Na cidade mais alta de Portugal, Marcelo falou de sopa da pedra e de confiança

Após ter discursado na Câmara Municipal da Guarda, Marcelo Rebelo de Sousa iniciou, de passo acelerado, o percurso de 300 metros até à “Cidade Natal” do concelho.

Marcelo Rebelo de Sousa disse ontem, na Guarda, a cidade mais alta do país, que os portugueses têm demonstrado conseguir fazer sopa “praticamente sem ingredientes”, deixando uma mensagem de confiança, que, mais do que otimista, é “determinada”.
“Há um talento em Portugal para fazer sopa de pedra, que é fazer sopa praticamente sem ingredientes”, disse o Presidente da República, considerando que esse mesmo talento “tem sido levado à máxima expressão ao longo dos anos”.
O resultado, sublinha, é “uma sopa saborosíssima que se traduz, não apenas na criação de riqueza, mas também na preocupação com os outros”, afirmou Marcelo Rebelo de Sousa, que falava na sessão de encerramento das “Conferências da Guarda”.
Num discurso marcado pelo otimismo e confiança no país, após um dia dedicado a visitar a Beira interior, o chefe de Estado referiu ser “muito gratificante ver, deste ponto elevado, aquilo que está a mudar, aquilo que pode mudar em Portugal”.
A sua posição, esclareceu, “mais do que otimista é determinada”.
“Nós vamos ser capazes de construir um Portugal melhor. Vamos ser capazes. Estamos a ser capazes”, vincou, referindo que aquilo que vê nas viagens que faz pelo país “é que as pessoas não desmobilizam” e “não desanimam”.
Marcelo Rebelo de Sousa, que falava depois de o autarca da Guarda, Álvaro Amaro, ter defendido um país mais descentralizado, frisou que um debate “regional é um debate nacional”, afirmando que “Portugal só é Portugal, se for Portugal inteiro”.
Num dia “longo” – porque com o Presidente da República os dias “duram mais tempo” – Marcelo conseguiu aprender “imenssíssimo” com aquilo que é “a capacidade de afirmação das gentes das beiras”.
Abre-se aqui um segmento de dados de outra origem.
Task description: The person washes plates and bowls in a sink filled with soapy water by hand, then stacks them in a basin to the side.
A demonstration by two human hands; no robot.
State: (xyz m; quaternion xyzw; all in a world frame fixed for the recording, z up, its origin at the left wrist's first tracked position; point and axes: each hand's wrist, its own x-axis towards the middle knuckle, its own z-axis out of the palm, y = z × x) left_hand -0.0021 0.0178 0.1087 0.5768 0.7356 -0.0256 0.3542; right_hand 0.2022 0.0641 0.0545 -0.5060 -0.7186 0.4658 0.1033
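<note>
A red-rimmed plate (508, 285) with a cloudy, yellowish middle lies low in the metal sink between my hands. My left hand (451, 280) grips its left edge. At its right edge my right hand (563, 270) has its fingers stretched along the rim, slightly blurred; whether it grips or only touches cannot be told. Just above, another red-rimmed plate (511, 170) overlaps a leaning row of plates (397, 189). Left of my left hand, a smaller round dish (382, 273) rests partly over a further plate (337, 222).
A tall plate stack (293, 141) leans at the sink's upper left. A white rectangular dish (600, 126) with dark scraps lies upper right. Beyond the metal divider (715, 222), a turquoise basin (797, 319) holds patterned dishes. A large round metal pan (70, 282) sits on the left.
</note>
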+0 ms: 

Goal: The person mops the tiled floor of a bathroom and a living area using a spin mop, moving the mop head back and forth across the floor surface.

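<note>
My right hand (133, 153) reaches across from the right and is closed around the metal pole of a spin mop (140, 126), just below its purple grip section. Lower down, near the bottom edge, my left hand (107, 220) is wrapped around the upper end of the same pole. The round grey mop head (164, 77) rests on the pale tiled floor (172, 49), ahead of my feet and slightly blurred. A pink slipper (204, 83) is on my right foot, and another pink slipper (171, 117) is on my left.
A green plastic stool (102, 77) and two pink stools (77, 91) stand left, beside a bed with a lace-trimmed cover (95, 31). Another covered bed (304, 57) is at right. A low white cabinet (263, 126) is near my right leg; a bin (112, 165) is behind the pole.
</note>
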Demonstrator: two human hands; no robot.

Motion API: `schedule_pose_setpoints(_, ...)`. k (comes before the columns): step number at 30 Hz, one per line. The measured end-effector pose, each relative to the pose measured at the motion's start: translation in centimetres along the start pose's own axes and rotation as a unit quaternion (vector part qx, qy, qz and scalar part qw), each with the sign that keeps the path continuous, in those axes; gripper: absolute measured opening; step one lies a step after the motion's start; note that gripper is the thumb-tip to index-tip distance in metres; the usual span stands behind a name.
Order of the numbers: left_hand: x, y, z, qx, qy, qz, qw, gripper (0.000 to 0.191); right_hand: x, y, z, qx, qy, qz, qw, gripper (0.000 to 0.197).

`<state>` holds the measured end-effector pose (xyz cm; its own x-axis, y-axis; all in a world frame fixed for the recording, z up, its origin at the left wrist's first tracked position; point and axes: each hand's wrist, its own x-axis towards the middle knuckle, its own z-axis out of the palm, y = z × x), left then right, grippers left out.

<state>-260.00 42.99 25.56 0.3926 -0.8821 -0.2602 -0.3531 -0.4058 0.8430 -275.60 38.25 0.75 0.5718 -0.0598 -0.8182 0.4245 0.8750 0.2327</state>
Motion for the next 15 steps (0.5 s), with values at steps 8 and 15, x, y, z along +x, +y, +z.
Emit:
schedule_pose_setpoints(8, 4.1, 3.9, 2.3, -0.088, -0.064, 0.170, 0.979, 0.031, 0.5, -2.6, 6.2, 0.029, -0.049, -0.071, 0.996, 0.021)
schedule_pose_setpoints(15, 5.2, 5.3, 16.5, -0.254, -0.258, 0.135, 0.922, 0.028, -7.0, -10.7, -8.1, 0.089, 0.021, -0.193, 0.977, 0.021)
“Como é que foi e é possível haver tanta gente e instituições a continuarem a criar como se não houvesse crise e a fazer como se não houvesse limitações e a inovar como se não houvesse restrições, e a sonhar como se não houvesse obstáculos? Isso aconteceu e está a acontecer”, notou, referindo que a expressão “revolução silenciosa”, que usava para as ‘startups’, repara agora que se “tem vindo a alargar”, na sua aplicação, a “escolas, instituições de solidariedade social, estruturas comunitárias” ou autarquias locais.
Após ter discursado na Câmara Municipal da Guarda, Marcelo Rebelo de Sousa iniciou, de passo acelerado, o percurso de 300 metros até à “Cidade Natal” do concelho.
No entanto, depressa começou a ser interpelado por pessoas que queriam tirar ‘selfies’ com o Presidente da República ou apenas dar “um beijinho”.
Marcelo não conseguiu recusar o convite da “Dona Mila” para ir à casa de pasto “A Tasquinha”, aberta desde 1957, onde foi recebido com ovos verdes e um cálice de vinho do Porto.
O percurso foi novamente retomado, mas os beijos, abraços e pedidos de fotografia das pessoas que constantemente rodeavam o chefe de Estado levaram a que Marcelo demorasse quase uma hora a percorrer 300 metros, até chegar à “Cidade Natal”, terminando o dia a visitar a Sé da Guarda, de onde saiu já perto das 21:00.